Work required:
Every line in the records below between the one holding "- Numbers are" and the one holding "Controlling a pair", inclusive, is to be set down exactly; all other lines are to be left out.

Available data:

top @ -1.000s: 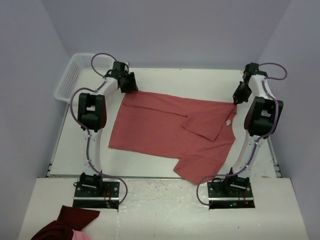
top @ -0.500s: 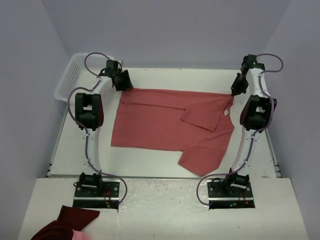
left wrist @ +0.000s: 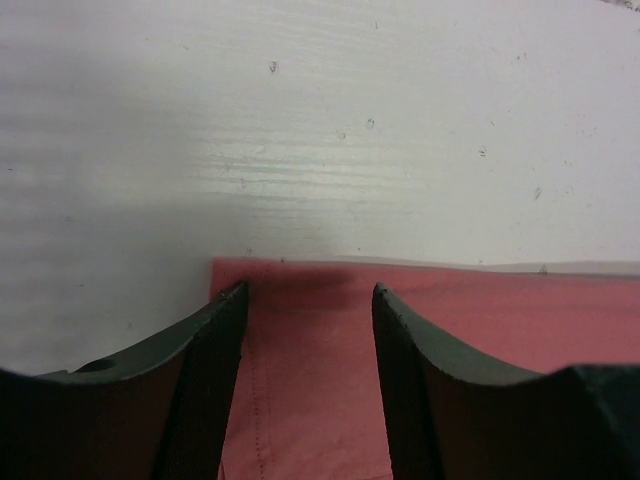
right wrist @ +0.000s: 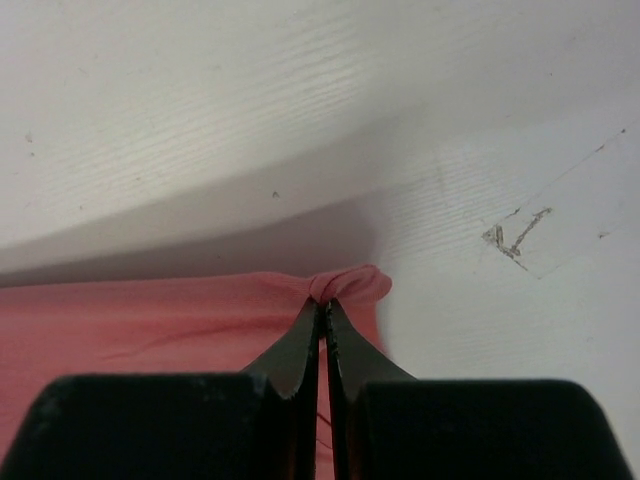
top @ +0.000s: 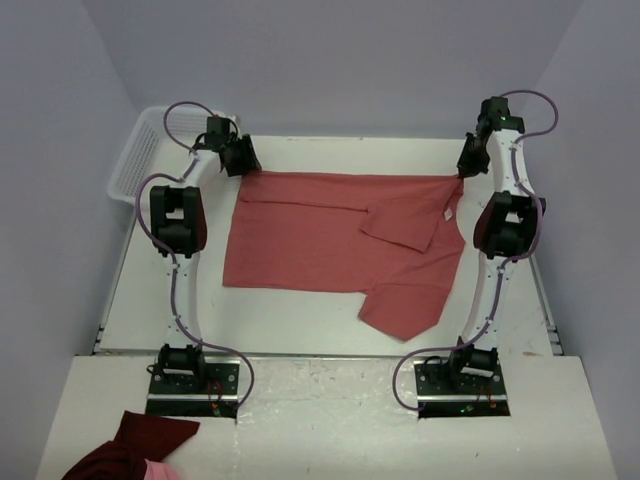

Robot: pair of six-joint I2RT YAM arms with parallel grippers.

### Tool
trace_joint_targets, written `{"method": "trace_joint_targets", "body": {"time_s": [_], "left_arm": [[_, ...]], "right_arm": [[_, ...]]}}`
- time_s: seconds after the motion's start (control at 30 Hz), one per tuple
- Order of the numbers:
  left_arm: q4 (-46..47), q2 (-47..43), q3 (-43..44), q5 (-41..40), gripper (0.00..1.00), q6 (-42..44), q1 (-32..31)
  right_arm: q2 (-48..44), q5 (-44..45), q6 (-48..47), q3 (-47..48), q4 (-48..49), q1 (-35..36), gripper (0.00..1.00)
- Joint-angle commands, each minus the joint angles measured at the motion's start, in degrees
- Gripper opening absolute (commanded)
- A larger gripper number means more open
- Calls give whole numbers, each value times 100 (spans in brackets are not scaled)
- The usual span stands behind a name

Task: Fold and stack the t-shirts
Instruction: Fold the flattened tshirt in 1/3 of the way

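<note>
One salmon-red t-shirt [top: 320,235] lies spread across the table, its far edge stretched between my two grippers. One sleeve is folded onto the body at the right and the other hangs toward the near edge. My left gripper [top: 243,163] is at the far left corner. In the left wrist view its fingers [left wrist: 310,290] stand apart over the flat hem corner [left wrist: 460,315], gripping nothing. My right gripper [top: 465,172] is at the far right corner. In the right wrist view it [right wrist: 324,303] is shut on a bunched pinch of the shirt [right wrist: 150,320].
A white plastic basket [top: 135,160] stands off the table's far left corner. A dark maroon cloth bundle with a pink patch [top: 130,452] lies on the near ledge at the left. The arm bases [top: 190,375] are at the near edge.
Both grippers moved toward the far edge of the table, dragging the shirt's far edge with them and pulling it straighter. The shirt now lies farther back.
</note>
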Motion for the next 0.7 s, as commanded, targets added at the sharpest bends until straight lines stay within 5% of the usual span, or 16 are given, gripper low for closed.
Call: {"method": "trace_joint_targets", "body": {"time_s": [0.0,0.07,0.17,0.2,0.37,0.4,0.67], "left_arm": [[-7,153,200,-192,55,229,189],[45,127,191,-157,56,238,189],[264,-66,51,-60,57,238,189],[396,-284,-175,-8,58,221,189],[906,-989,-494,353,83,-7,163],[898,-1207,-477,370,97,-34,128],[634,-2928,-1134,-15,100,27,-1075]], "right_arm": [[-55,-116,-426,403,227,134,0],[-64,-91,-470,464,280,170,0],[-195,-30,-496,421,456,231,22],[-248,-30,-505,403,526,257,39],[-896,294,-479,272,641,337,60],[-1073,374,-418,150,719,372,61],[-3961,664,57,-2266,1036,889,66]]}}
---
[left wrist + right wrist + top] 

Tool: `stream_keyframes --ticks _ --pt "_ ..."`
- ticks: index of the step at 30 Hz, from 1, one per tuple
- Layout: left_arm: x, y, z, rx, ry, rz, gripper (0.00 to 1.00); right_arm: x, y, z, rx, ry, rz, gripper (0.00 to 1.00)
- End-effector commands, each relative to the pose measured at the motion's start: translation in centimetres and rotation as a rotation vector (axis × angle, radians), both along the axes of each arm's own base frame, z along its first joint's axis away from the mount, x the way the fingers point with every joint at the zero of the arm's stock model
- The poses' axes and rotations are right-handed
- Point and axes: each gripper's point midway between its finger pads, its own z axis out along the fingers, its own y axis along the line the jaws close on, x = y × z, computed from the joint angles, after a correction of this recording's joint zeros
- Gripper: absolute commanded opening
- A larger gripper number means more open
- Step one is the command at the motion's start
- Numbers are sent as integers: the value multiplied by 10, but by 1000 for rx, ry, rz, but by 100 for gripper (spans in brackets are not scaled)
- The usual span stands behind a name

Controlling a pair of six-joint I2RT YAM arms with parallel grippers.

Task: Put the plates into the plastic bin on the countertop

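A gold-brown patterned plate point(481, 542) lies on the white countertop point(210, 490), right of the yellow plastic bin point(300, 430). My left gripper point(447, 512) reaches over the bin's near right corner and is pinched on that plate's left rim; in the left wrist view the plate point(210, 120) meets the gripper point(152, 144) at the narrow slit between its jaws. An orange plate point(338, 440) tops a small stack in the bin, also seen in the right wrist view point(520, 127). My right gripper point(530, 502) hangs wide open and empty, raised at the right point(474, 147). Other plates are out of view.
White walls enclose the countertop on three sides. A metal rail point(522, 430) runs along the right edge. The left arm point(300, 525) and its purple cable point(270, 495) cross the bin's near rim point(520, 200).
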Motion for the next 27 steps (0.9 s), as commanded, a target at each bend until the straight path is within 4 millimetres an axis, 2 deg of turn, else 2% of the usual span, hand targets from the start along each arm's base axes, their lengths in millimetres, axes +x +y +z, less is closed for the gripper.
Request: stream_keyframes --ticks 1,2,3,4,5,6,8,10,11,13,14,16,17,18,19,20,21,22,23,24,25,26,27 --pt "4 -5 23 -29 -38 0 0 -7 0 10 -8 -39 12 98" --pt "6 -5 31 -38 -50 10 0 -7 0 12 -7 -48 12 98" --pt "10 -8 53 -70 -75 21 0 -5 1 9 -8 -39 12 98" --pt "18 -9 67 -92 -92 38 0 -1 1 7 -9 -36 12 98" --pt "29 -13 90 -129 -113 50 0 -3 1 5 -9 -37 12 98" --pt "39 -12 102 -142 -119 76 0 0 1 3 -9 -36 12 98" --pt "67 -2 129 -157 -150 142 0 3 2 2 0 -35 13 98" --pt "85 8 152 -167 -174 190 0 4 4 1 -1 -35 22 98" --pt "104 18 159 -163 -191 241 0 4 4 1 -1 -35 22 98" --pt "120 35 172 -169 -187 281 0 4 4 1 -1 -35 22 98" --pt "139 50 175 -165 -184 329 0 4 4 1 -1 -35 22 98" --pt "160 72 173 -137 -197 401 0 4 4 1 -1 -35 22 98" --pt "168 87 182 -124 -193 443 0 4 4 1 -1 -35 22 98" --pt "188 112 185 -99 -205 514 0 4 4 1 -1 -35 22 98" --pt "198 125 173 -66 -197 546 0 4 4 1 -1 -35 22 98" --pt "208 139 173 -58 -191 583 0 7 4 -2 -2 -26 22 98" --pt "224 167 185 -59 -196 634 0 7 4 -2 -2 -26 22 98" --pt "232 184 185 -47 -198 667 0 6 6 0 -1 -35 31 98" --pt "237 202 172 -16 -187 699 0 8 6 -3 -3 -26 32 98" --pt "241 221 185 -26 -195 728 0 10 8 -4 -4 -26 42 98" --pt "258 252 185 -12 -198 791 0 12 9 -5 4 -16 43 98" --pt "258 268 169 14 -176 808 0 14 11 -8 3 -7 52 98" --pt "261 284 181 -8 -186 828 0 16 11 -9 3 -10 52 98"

Exercise result:
- Numbers are sent as integers: the value multiplied by 10, but by 1000 for rx, ry, rz, but by 100 for gripper (spans in brackets are not scaled)
- The usual span stands behind a name

Controlling a pair of six-joint I2RT YAM arms with parallel grippers.

Nothing further is required for this exercise.